(Beginning of Dataset content)
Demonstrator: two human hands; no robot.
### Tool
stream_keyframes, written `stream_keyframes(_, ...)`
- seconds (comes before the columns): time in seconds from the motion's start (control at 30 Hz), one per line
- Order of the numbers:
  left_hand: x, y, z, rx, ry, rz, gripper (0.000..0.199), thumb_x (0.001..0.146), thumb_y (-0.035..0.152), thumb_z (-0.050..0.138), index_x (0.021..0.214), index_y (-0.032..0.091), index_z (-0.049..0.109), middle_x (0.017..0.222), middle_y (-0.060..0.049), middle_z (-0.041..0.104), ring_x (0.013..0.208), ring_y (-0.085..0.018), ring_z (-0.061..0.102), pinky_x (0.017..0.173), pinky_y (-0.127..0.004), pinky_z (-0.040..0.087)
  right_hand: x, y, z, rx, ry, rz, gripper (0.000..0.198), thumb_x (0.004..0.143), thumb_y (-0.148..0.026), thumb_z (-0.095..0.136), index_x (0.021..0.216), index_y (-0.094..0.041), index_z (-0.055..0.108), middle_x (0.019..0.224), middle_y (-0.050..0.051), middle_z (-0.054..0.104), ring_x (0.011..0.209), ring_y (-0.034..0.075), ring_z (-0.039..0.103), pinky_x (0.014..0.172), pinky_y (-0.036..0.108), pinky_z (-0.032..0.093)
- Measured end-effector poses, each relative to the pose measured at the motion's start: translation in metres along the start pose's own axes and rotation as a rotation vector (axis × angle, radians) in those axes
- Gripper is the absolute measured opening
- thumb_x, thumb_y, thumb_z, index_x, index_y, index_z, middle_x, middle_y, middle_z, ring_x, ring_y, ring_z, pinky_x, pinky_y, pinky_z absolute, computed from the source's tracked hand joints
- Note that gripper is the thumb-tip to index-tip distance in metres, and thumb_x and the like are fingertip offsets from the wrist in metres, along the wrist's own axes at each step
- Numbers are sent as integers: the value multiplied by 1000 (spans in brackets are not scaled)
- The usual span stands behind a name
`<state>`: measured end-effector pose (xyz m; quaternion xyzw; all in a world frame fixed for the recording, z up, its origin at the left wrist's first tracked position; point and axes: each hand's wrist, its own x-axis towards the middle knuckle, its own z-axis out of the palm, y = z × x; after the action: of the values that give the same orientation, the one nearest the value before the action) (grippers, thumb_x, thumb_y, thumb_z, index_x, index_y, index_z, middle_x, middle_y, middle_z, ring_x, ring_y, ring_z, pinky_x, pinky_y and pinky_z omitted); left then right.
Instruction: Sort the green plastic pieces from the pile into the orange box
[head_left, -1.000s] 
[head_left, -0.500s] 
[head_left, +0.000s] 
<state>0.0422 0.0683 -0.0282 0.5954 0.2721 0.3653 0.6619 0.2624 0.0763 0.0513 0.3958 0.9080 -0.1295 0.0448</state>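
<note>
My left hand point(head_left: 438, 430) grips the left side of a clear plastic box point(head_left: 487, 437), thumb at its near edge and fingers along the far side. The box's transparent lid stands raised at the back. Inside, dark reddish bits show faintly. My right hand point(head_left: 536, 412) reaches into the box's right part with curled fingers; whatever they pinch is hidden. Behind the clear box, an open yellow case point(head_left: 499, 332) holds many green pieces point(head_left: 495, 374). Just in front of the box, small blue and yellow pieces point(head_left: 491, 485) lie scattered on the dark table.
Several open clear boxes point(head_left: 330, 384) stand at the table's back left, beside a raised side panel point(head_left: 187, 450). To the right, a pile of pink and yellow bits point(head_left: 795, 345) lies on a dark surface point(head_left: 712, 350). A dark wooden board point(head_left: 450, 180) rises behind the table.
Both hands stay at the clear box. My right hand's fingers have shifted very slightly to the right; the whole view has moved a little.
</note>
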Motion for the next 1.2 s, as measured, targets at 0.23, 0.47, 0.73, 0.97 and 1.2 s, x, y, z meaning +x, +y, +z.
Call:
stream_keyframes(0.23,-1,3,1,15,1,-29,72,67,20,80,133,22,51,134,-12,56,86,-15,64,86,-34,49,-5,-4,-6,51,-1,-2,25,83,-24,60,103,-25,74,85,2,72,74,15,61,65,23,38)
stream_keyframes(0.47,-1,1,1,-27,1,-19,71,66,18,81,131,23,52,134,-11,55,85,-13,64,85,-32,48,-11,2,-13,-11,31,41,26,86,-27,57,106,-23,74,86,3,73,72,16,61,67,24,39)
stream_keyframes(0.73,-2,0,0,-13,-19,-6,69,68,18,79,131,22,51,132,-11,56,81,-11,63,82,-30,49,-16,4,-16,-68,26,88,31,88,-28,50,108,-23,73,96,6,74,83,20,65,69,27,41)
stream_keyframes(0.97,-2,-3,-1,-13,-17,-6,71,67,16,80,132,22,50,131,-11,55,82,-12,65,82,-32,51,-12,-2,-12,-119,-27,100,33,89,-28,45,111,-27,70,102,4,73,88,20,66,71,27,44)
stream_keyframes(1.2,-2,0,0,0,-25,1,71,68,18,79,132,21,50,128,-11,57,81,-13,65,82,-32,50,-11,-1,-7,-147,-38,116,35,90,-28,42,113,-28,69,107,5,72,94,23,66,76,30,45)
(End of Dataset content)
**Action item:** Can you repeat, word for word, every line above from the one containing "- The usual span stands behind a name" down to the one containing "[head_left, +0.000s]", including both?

**Answer section:**
- The usual span stands behind a name
`<state>`: measured end-effector pose (xyz m; quaternion xyzw; all in a world frame fixed for the recording, z up, its origin at the left wrist's first tracked position; point and axes: each hand's wrist, its own x-axis towards the middle knuckle, its own z-axis out of the palm, y = z × x; after the action: of the values that give the same orientation, the one nearest the value before the action) (grippers, thumb_x, thumb_y, thumb_z, index_x, index_y, index_z, middle_x, middle_y, middle_z, ring_x, ring_y, ring_z, pinky_x, pinky_y and pinky_z omitted); left then right.
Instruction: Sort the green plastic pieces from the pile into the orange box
[head_left, -1.000s] 
[head_left, -0.500s] 
[head_left, +0.000s] 

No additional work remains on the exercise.